El Paso Seeks Protection for Sensitive Data after Leak
El Paso Natural Gas has called on FERC Chief Administrative Law Judge Curtis Wagner Jr. to take steps to prevent the further release to the media of "highly sensitive marketing materials" that it has been required to turn over as part of discovery in a complaint case brought against it.
The pipeline's request comes in the wake of an "apparent disclosure" to The New York Times of El Paso documents that were supposed to be sealed and protected as part of the California Public Utilities Commission's (CPUC) complaint accusing the pipeline company and its merchant power affiliates of engaging in improper and possibly illegal practices to drive up natural gas prices in the California market (See NGI, April 9).
The Commission has initiated a formal, non-public investigation into the leak, headed by Wagner. He has been directed to report the results back to the Commission either later this month or in early May, along with recommended remedies.
Specifically, El Paso has asked that a Sept. 15, 2000 protective order, governing the discovery and handling of proprietary material and information in the case, be amended so that: 1) the material would only be available for viewing at the Washington, D.C., law offices of Andrews & Kurth LLP; parties would be permitted to take notes of the highly sensitive documents only on the condition that the notes be destroyed at the end of the complaint case; parties would be barred from making copies of the documents; and a log would be maintained of all parties that review the documents pertaining to El Paso and its merchant power affiliates.
These additional protective measures are needed because the Sept. 15 protective order "already has been seriously breached," as reflected by the Commission-ordered probe into the leak of confidential materials, and any further public disclosure of proprietary information "could cause serious, if not irreparable, competitive harm to El Paso," the pipeline told Wagner.
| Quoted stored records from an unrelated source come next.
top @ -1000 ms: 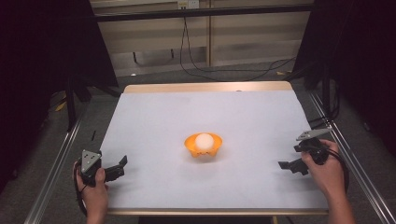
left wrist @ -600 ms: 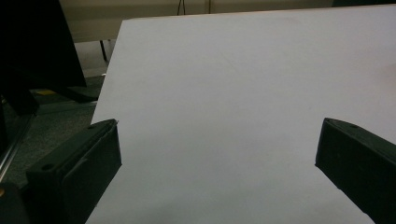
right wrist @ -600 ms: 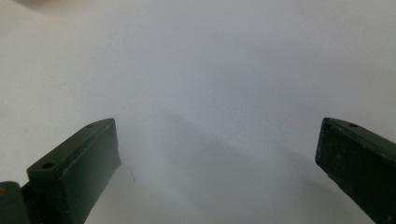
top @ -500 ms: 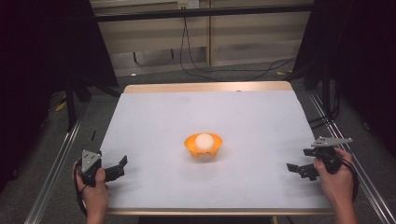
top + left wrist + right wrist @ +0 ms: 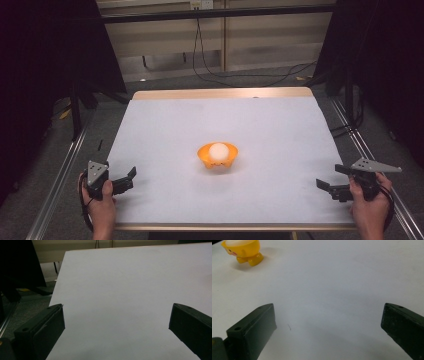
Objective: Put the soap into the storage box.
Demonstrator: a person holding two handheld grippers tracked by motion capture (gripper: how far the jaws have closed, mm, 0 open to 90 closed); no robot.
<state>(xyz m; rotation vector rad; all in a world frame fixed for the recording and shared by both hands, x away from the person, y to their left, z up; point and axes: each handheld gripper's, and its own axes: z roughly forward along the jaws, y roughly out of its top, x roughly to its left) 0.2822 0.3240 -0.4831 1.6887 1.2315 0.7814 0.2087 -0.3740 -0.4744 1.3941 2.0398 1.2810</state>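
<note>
White table (image 5: 165,130), orange bowl (image 5: 217,156) mid-surface, left gripper (image 5: 129,177) and right gripper (image 5: 326,186) wide open, empty, at near corners

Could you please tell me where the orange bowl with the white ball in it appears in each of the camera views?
High view: the orange bowl sits just below the picture's middle, on the white table, with the white ball inside it.
Left gripper view: only a faint orange tinge at the right edge; too little to tell.
Right gripper view: the bowl is at the top left corner, cut by the frame.
Shared landmark: the white table surface.
</note>
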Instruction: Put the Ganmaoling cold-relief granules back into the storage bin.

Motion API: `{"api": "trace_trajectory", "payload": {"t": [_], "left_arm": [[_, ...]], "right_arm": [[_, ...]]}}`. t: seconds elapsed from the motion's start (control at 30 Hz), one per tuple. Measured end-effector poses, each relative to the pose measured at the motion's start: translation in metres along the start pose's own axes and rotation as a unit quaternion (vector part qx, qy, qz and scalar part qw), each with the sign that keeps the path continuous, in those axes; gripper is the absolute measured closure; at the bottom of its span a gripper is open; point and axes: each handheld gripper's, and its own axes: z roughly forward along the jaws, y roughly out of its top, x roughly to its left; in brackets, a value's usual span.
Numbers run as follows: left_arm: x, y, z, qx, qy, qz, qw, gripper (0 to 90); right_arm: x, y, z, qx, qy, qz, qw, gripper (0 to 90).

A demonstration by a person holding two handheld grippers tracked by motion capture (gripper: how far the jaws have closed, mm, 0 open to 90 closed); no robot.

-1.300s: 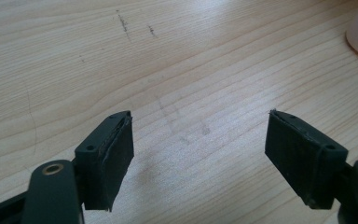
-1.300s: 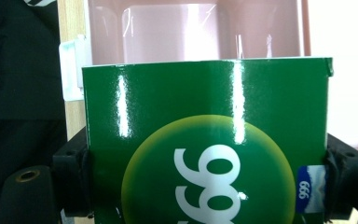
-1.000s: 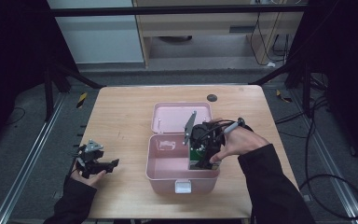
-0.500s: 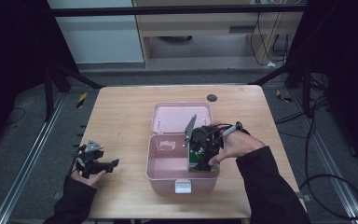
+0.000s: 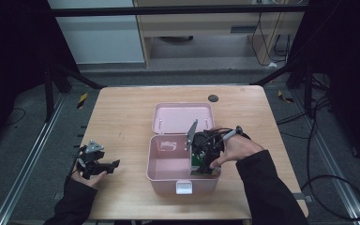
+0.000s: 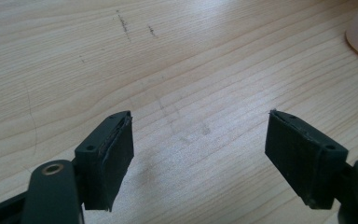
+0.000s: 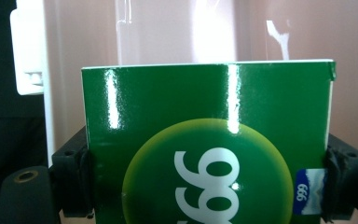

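While clamped, right claw [image 7: 205, 186] grips green box [image 7: 205, 140]

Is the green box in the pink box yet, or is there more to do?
Nearly there. The pink plastic storage box already sits open, its lid laid back. The right gripper is shut on the glossy green cardboard box and holds it down inside the pink box, by its right wall. Left to do: let go, lift out, and probably close the lid. The left gripper waits open above the wooden table.
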Motion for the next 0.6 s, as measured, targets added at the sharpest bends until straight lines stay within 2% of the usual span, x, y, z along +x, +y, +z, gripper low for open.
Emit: {"api": "trace_trajectory", "payload": {"t": [0.2, 0.33, 0.43, 0.6], "left_arm": [[0.0005, 0.0, -0.0005, 0.001, 0.001, 0.002, 1.0, 23.0], [0.0004, 0.0, -0.0005, 0.0, 0.001, 0.002, 1.0, 23.0], [-0.0001, 0.0, 0.0001, 0.0, 0.0, 0.001, 1.0, 23.0], [0.0, 0.0, 0.0002, 0.0, 0.0, 0.0, 1.0, 22.9]], "right_arm": [[0.0004, 0.0005, 0.002, 0.002, -0.001, -0.002, 1.0, 14.3], [0.0004, -0.0013, 0.0049, -0.012, 0.005, 0.002, 0.9999, 14.2], [0.0013, -0.0034, 0.01, -0.01, 0.007, 0.006, 0.9999, 12.6], [0.0004, -0.0051, 0.0034, -0.027, 0.007, 0.013, 0.9995, 11.8]]}}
The focus of the FERC investigation is a March 26 New York Times article, "Deal for Use of Gas Pipeline Stirs Dispute on Competition," that made "detailed references" to sealed documents in the complaint proceeding in which El Paso and affiliates were charged with rigging the bid process and manipulating gas prices at the California border. The companies were cleared by FERC of the former allegations in late March, but the latter charge of price manipulation has been set for hearing (See NGI, April 2).